* **What is required**
The answer should hold only the lines from the beginning of the material through the one with "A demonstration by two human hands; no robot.", reproduced exactly and without pictures.

--------------------------------

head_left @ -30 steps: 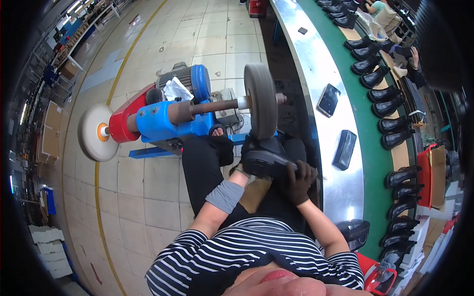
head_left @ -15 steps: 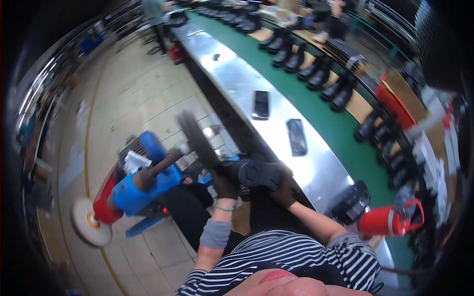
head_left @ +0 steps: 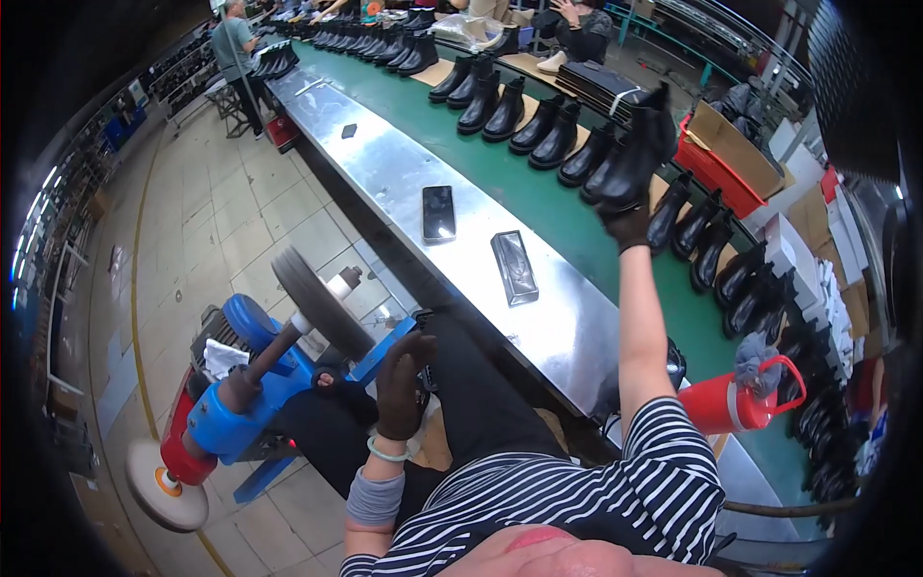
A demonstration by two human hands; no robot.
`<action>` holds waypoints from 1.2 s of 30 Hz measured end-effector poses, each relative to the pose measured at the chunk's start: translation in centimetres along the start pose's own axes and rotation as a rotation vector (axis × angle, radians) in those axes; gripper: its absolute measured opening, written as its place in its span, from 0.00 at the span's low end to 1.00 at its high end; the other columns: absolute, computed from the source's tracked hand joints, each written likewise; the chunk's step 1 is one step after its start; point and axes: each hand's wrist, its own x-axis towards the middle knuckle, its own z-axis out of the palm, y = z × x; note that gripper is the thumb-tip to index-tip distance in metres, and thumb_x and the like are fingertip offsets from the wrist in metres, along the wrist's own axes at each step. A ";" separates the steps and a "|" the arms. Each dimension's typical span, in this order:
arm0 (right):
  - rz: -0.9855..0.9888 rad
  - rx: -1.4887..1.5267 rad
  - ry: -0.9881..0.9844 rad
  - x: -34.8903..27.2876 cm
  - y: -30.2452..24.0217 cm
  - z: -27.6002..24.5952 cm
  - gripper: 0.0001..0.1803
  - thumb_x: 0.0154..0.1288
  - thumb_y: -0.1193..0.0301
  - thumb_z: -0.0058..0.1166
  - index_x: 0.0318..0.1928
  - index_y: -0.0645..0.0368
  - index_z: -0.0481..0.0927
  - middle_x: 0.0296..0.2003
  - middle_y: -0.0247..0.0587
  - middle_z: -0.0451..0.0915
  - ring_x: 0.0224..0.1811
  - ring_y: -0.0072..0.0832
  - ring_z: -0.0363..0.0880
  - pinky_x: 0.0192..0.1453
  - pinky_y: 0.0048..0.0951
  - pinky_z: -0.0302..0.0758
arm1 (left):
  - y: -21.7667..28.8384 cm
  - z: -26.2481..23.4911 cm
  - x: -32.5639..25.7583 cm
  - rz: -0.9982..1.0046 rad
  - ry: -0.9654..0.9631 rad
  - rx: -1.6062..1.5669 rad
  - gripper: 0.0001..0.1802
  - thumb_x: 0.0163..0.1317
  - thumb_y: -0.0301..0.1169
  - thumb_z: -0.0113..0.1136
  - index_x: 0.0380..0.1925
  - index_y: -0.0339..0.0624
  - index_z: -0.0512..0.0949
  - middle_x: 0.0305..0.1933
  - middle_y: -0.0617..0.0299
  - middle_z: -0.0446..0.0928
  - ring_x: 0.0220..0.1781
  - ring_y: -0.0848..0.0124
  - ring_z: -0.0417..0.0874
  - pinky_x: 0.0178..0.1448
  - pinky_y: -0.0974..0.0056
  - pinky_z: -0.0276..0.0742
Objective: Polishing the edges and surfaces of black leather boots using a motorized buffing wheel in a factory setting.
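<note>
My right hand (head_left: 625, 228), in a dark glove, is stretched out over the green conveyor belt. It grips a black ankle boot (head_left: 636, 154) from below, holding it upright above the row of boots. Empty and with its fingers extended, my gloved left hand (head_left: 402, 385) is above my lap. Nearest to it is the dark buffing wheel (head_left: 322, 305) on the shaft of a blue and red machine (head_left: 236, 409). The wheel looks blurred.
Black boots (head_left: 548, 133) line the green belt (head_left: 596, 260) in a long row. On the metal ledge (head_left: 404, 144) lie a phone (head_left: 438, 213) and a dark flat packet (head_left: 515, 267). A red flask (head_left: 731, 404) is at the right. Other people work farther off.
Both hands were together on a dark boot beside the wheel. My left hand has let go and drawn back; my right has swung up and right over the belt with the boot.
</note>
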 end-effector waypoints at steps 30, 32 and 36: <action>0.693 -0.496 0.357 -1.8 1.5 16.9 0.53 0.28 0.62 0.68 0.60 0.70 0.61 0.50 0.57 0.75 0.50 0.45 0.76 0.54 0.37 0.73 | -12.8 -4.9 -0.3 -0.706 -0.058 -0.174 0.24 0.63 0.44 0.50 0.56 0.47 0.69 0.47 0.61 0.76 0.48 0.71 0.76 0.47 0.65 0.70; 0.361 -0.195 0.392 -2.6 -1.3 20.0 0.35 0.29 0.69 0.67 0.46 0.66 0.74 0.37 0.47 0.80 0.36 0.38 0.79 0.44 0.36 0.76 | -11.7 -5.2 -0.6 -0.715 -0.020 -0.222 0.28 0.60 0.44 0.54 0.58 0.48 0.65 0.51 0.60 0.74 0.50 0.69 0.75 0.49 0.63 0.70; 0.304 0.217 -0.041 -8.6 -10.3 28.4 0.22 0.36 0.68 0.69 0.36 0.59 0.78 0.33 0.36 0.80 0.33 0.27 0.78 0.40 0.29 0.76 | -10.5 -4.3 -1.2 -0.646 0.072 -0.139 0.45 0.50 0.41 0.66 0.65 0.50 0.53 0.61 0.57 0.65 0.59 0.63 0.71 0.55 0.58 0.69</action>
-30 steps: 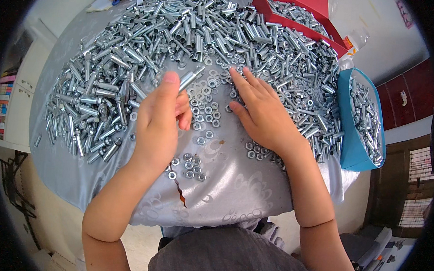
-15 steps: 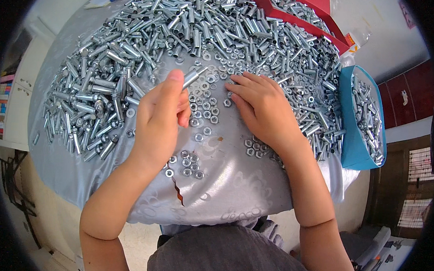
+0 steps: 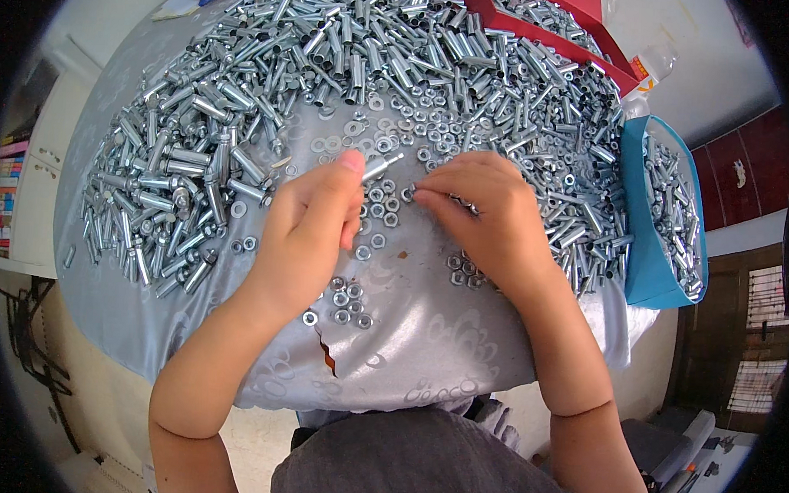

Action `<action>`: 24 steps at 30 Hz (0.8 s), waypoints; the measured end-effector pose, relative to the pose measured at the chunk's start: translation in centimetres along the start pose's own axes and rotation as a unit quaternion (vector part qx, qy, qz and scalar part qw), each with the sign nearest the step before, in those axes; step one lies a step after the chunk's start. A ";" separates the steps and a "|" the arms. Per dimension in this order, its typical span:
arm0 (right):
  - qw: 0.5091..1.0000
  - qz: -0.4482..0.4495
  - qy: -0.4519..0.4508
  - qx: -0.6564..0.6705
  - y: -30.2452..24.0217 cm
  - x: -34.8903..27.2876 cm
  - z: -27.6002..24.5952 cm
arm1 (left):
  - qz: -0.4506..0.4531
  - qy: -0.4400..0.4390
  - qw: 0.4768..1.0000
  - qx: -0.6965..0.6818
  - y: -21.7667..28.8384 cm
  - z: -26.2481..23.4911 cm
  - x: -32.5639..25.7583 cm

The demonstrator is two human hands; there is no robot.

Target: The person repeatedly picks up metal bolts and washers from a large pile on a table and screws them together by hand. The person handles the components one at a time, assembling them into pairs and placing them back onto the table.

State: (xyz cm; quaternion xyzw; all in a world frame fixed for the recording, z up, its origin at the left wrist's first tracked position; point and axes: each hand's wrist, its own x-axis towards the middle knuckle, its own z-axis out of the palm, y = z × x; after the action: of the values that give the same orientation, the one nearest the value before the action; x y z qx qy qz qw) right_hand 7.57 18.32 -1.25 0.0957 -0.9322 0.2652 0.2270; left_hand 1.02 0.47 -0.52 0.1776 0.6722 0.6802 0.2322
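Note:
My left hand (image 3: 313, 218) is closed round a silver expansion bolt (image 3: 381, 167), whose narrow threaded end points to the upper right. Opposite it, my right hand (image 3: 487, 211) pinches a hex nut (image 3: 408, 193) between thumb and forefinger, a little short of the bolt's tip. Several loose nuts (image 3: 377, 210) lie on the cloth between the hands. Flat washers (image 3: 332, 144) are scattered just beyond my left hand. Part of a nut group (image 3: 463, 268) shows beside my right wrist, and another nut cluster (image 3: 349, 302) lies nearer me.
A big heap of metal sleeves and bolts (image 3: 358, 45) covers the table's far side. Finished-looking bolts with sleeves (image 3: 184, 165) lie at left. A red box (image 3: 584, 53) and a blue box (image 3: 642, 255) hold more parts at right. The grey tablecloth (image 3: 409, 334) has a tear (image 3: 326, 355) near me.
My left hand has moved slightly right and nearer me with the bolt. My right hand, earlier spread over the nuts, has drawn its fingers together on one nut.

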 end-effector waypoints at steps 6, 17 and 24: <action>0.865 0.253 0.040 0.432 -2.2 0.0 -0.9 | -0.050 -0.087 0.995 -0.007 -0.4 -0.3 -0.1; 0.765 0.303 0.006 0.568 -1.4 -0.1 -1.6 | -0.039 -0.198 0.979 0.017 0.5 -0.2 -0.9; 0.708 0.286 -0.095 0.639 -1.1 -0.5 -1.0 | -0.047 -0.252 0.967 -0.007 1.2 -0.3 -1.9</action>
State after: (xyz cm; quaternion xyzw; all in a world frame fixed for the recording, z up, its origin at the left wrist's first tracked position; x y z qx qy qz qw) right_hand 8.71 18.00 -0.26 -0.0291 -0.5393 0.8391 -0.0647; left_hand 2.39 -0.81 0.85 0.3097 0.5950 0.6062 0.4273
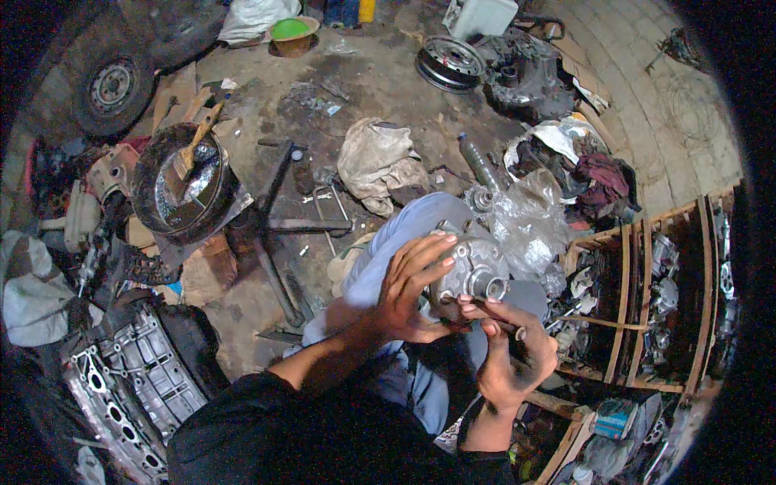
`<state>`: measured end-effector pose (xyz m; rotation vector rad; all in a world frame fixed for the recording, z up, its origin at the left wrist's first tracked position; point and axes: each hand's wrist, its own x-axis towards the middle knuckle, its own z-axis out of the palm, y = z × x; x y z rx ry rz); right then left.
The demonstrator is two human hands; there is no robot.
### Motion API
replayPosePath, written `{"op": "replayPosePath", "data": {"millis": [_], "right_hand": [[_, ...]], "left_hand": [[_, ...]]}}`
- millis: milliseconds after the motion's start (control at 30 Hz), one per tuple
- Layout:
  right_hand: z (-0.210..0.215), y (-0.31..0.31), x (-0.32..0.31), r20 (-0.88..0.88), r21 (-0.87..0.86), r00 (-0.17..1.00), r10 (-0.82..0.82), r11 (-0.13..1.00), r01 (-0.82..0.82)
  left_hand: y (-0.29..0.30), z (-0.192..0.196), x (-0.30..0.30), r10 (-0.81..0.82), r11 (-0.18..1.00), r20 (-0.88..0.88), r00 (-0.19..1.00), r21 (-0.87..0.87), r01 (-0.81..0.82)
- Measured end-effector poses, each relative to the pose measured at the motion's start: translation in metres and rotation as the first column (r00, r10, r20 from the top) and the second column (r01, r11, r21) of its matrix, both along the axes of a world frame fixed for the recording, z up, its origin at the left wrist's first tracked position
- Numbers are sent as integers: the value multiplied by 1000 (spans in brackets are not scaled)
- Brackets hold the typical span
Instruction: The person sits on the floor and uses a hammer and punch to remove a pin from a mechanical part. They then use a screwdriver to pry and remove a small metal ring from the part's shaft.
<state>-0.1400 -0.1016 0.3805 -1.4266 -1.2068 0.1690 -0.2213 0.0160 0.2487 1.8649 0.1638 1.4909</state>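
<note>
A round, silvery metal housing (475, 263) with bolt holes and a short protruding hub rests over my lap, against the grey-blue trousers. My left hand (411, 283) grips it from the left, the fingers laid along its upper side and the thumb beneath. At the lower right edge, just under the hub, my right hand (517, 356) is closed, with curled fingers and the thumb near the fingertips. An index fingertip touches the housing's rim. Whatever small thing may be between those fingers is too small or hidden to name.
A black pan (145, 182) with liquid and a paintbrush (190, 153) stands at left, beside a metal cross-shaped stand (267, 222). An engine cylinder head (133, 388) lies lower left. Rags (380, 162) and plastic sheeting (529, 222) lie ahead; a wooden parts rack (622, 299) stands right.
</note>
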Motion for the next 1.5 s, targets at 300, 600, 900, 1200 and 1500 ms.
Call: {"op": "replayPosePath", "data": {"millis": [300,600,900,1200,1500], "right_hand": [[18,-6,8,-132,181,972,-194,959,217],[-16,12,-3,-80,295,996,-51,953,72],[-32,-1,13,-284,349,923,259,925,-152],[-41,-19,40,-688,400,341,640,727,-558],[-45,-44,58,-554,81,602,575,757,-648]], "left_hand": [[-3,-12,6,39,994,99,994,-106,-29],[-1,-9,0,-20,996,96,995,-79,28],[-2,-9,-2,-31,997,39,999,-76,33],[1,-11,-3,-16,997,60,998,-69,20],[2,-28,-1,-38,998,21,999,-45,39]]}}
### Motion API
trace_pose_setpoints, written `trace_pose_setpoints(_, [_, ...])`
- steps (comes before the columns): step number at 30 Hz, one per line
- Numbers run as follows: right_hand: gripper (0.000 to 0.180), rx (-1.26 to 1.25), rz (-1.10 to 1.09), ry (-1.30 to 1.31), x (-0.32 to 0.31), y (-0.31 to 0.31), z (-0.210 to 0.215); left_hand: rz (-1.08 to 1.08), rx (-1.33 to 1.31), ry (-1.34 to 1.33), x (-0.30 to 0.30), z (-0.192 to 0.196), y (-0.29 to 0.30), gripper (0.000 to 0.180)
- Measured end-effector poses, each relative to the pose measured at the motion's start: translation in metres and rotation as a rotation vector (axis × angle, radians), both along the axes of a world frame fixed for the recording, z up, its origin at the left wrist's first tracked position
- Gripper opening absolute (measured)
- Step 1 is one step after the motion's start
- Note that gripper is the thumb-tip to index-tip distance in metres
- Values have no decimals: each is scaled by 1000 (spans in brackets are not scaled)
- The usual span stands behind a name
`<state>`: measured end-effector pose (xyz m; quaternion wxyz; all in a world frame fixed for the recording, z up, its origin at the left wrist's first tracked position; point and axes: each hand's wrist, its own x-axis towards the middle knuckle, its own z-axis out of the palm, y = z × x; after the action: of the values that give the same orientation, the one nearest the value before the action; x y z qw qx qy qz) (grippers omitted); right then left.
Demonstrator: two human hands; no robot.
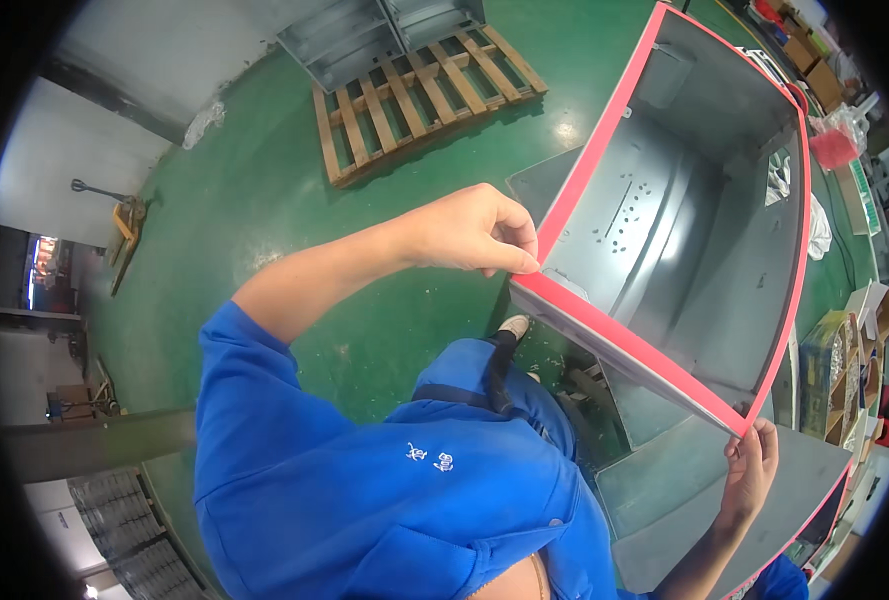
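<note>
A grey metal cabinet shell (654, 230) stands open-side up before me, with holes and a slot in its inner panel. Red tape (614, 325) runs along its rim on all the sides I see. At the left near corner, my left hand (474, 232) is closed, thumb and forefinger pinching the tape. My right hand (749, 475) is at the right near corner, its fingertips pressed together on the tape there. The near strip lies between the two hands along the front edge.
Beyond the cabinet, a wooden pallet (419, 103) carries grey metal casings (349, 45). A yellow-handled pallet jack (124, 225) stands at the left. Cardboard boxes (844, 370) line the right side. Another red-edged grey panel (754, 500) lies near my right forearm, by a blue sleeve (779, 580).
</note>
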<state>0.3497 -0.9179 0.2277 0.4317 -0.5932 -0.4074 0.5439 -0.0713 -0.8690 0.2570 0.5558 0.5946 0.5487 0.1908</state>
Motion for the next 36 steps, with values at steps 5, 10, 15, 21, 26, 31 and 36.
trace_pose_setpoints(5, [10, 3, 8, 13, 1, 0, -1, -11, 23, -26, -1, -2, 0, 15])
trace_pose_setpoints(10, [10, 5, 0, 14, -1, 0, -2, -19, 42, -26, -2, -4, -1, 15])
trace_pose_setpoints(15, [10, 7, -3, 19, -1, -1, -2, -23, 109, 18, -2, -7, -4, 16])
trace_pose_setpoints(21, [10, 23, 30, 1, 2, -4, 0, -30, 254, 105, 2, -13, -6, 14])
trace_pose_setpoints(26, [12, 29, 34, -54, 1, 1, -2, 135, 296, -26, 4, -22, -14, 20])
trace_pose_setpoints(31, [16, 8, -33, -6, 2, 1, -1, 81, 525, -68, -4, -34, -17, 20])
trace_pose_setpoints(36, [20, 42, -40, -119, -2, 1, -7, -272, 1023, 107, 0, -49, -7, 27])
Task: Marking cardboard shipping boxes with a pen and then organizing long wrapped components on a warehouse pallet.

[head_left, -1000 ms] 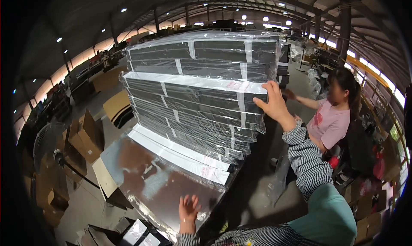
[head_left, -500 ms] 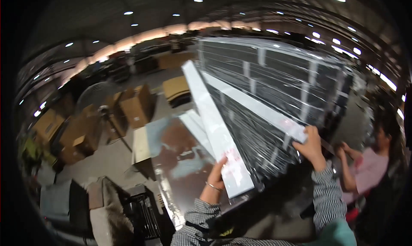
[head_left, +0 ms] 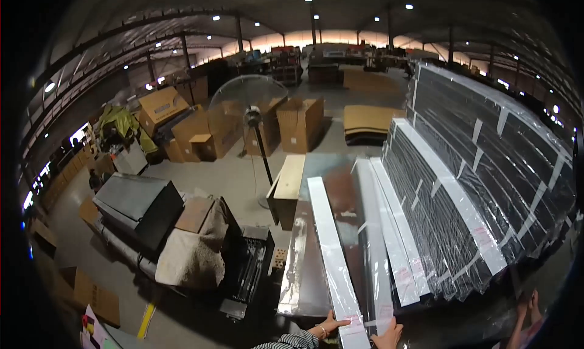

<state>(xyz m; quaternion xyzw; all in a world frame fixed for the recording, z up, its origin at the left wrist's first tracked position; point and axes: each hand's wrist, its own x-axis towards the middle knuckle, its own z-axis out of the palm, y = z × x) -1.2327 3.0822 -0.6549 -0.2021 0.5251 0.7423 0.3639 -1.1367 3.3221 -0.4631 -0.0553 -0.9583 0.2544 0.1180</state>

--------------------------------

* **Output below**
head_left @ -30 steps: 
head_left @ -15 steps: 
head_left @ +0 steps: 
A demonstration by two human hands; no robot.

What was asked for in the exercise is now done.